Turner Prize 1988 artists: Richard Hamilton

Hamilton was born in London. He was educated at the Royal Academy Schools from 1938 to 1940, then studied engineering draughtsmanship at a Government Training Centre in 1940, then worked as a 'jig and tool' designer. He returned in 1946 to the Royal Academy Schools, from which he was expelled for 'not profiting from the instruction being given in the painting school' (Hamilton, p.10), then attended the Slade School of Art from 1948 to 1951.

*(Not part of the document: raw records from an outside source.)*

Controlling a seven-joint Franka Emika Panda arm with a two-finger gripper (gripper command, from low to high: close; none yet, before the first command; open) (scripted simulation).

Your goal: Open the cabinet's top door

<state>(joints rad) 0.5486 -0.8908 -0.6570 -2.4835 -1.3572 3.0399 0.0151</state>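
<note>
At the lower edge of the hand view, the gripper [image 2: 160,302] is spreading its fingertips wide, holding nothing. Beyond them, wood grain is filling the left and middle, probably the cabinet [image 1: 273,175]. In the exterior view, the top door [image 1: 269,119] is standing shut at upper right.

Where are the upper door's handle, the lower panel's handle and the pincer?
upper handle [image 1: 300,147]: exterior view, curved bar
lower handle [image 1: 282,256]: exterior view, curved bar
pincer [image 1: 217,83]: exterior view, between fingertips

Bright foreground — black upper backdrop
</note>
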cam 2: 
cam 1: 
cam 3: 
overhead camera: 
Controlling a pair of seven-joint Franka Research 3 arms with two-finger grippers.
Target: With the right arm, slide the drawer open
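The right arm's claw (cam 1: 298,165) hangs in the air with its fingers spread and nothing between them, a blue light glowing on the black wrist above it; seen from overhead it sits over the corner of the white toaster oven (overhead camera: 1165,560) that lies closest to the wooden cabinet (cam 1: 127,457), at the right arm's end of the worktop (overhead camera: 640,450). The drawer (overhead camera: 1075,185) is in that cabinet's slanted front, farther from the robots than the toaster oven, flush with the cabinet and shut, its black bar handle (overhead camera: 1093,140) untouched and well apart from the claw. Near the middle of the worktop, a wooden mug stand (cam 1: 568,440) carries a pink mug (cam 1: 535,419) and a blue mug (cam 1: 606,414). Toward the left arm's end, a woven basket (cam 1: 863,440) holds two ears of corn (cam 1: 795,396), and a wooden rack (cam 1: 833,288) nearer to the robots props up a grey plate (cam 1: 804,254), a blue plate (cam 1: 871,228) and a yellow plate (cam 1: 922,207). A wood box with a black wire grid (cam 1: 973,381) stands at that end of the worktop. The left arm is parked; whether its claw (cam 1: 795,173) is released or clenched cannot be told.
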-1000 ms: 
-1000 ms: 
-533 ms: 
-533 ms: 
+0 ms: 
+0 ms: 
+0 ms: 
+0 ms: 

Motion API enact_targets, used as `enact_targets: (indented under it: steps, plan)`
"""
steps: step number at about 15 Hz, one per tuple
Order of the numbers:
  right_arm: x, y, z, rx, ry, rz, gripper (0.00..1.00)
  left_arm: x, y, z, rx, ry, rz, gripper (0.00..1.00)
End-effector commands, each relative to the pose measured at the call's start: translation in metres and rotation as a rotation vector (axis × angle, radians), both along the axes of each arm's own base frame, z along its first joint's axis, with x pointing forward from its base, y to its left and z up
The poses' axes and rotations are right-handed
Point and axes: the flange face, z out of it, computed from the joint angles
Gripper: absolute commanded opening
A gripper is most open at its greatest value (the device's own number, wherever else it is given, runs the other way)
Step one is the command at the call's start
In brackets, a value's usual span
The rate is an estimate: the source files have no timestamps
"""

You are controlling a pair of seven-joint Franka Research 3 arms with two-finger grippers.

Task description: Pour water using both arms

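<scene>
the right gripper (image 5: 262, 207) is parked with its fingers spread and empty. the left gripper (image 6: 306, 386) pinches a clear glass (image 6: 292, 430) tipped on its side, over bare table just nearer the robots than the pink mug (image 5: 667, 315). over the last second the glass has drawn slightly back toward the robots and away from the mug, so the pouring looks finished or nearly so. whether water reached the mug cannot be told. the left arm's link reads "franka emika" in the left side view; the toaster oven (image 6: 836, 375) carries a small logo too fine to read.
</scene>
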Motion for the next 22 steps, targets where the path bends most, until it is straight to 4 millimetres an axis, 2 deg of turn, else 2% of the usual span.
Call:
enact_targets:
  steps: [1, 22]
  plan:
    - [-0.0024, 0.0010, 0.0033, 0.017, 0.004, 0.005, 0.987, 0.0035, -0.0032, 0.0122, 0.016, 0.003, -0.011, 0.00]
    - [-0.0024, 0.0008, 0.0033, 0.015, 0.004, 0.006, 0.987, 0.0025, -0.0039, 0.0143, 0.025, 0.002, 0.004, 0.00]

Hamilton taught at the London Central School of Arts and Crafts and University of Newcastle upon Tyne; he gave up teaching full-time in 1966. He designed a typographic version of Duchamp’s Green Box, published in 1960, and in 1965-6, with Duchamp’s guidance, reconstructed Duchamp’s The Bride Stripped Bare by her Bachelors, Even (The Large Glass) (Tate Gallery T02011). Keen to embrace certain types of technology within his art, Hamilton began creating computer-generated works in the 1980s. He has had a long career as a print-maker, and in 1983 won the World Print Council Award. In 1991 he married the artist Rita Donagh. Retrospective exhibitions of Hamilton’s work have been held at the Hanover Gallery, 1964, the Tate Gallery, 1970 and 1992, and abroad. He was Britain’s representative at the 1993 Venice Biennale.